In questo contesto, va inoltre messo in evidenza il lavoro di sensibilizzazione e d'informazione condotto dall'UFU presso le imprese private e le persone salariate. Grazie agli aiuti finanziari, l'ufficio sostiene diversi progetti finalizzati alla realizzazione della parità salariale: per quanto riguarda le persone private, l'opuscolo "Il mio salario sotto la lente" permette alle donne e agli uomini di valutare in modo concreto il proprio salario e, in caso di discriminazione, di avviare una procedura giudiziaria che prevede un alleggerimento dell'onere della prova a carico della vittima. Per quanto riguarda le imprese, invece, il metodo di valutazione del lavoro Abakaba (Analytische Bewertung von Arbeitstätigkeiten nach Katz und Baitsch - Valutazione analitica del lavoro secondo Katz e Baitsch) e lo strumento di identificazione delle disparità VIWIW (Verdiene ich was ich verdiene? - Guadagno ciò che merito?) permettono alle persone salariate e a quelle impiegate nei servizi del personale di esaminare in modo pragmatico i salari. La certificazione "Equal salary", infine, consente alle imprese di distinguersi sul mercato occupazionale e di provare che la politica salariale praticata rispetta il principio della parità di salario. Dal 2009, l'UFU può concedere aiuti finanziari per promuovere progetti di imprese private finalizzati a migliorare la parità nella vita professionale in generale e in seno all'impresa in particolare.

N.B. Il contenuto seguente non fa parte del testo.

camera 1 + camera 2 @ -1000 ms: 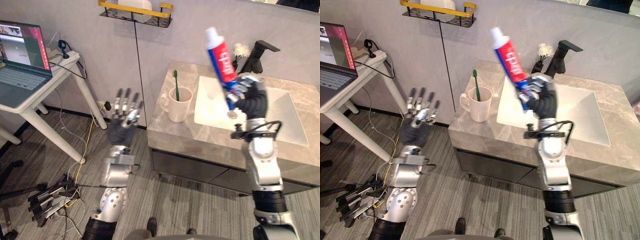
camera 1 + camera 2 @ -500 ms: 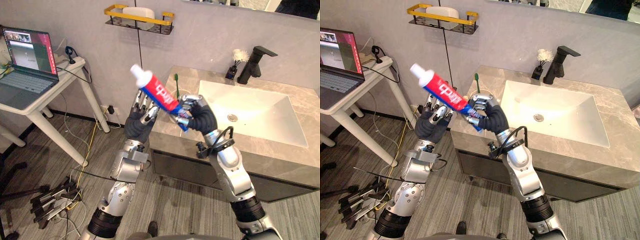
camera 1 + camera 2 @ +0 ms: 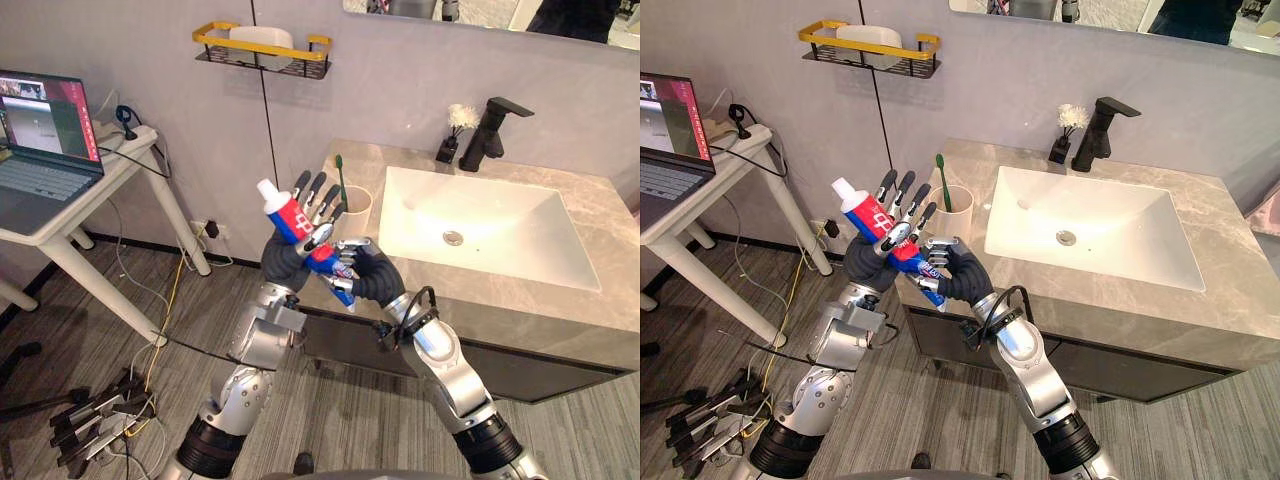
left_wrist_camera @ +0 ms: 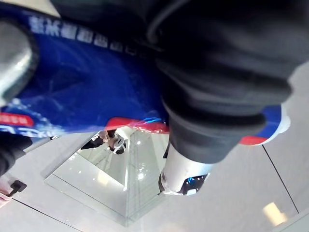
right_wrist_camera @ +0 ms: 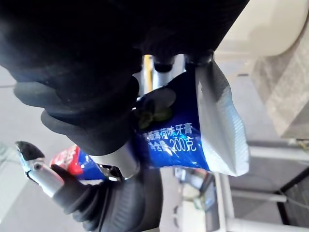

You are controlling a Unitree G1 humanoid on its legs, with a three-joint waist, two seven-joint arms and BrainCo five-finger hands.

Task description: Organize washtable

Il Consiglio federale ritiene che al momento queste diverse misure, segnatamente il "Dialogo sulla parità salariale" al quale ha aderito anche l'Amministrazione federale, siano adeguate allo scopo. I risultati del primo bilancio intermedio stilato nel giugno di quest'anno sono tutto sommato deludenti. Con 10 imprese iscritte nel maggio 2011, il progetto è ben lontano dall'obiettivo minimo del masterplan di 20 imprese iscritte all'anno e di 100 imprese iscritte entro il 2014. Nel frattempo si sono iscritte altre 5 imprese. Finora soltanto 6 imprese hanno portato a termine con successo il "Dialogo sulla parità salariale". Il Consiglio federale continua a sostenere questo progetto e saluta con favore la decisione dell'ente promotore del "Dialogo sulla parità salariale" di valutare l'adozione di misure adeguate per raggiungere questo obiettivo. Tuttavia, se il "Dialogo sulla parità salariale" non dovesse dare i risultati sperati, il governo esaminerà la possibilità di introdurre strumenti statali supplementari.
Il Consiglio federale propone di respingere la mozione.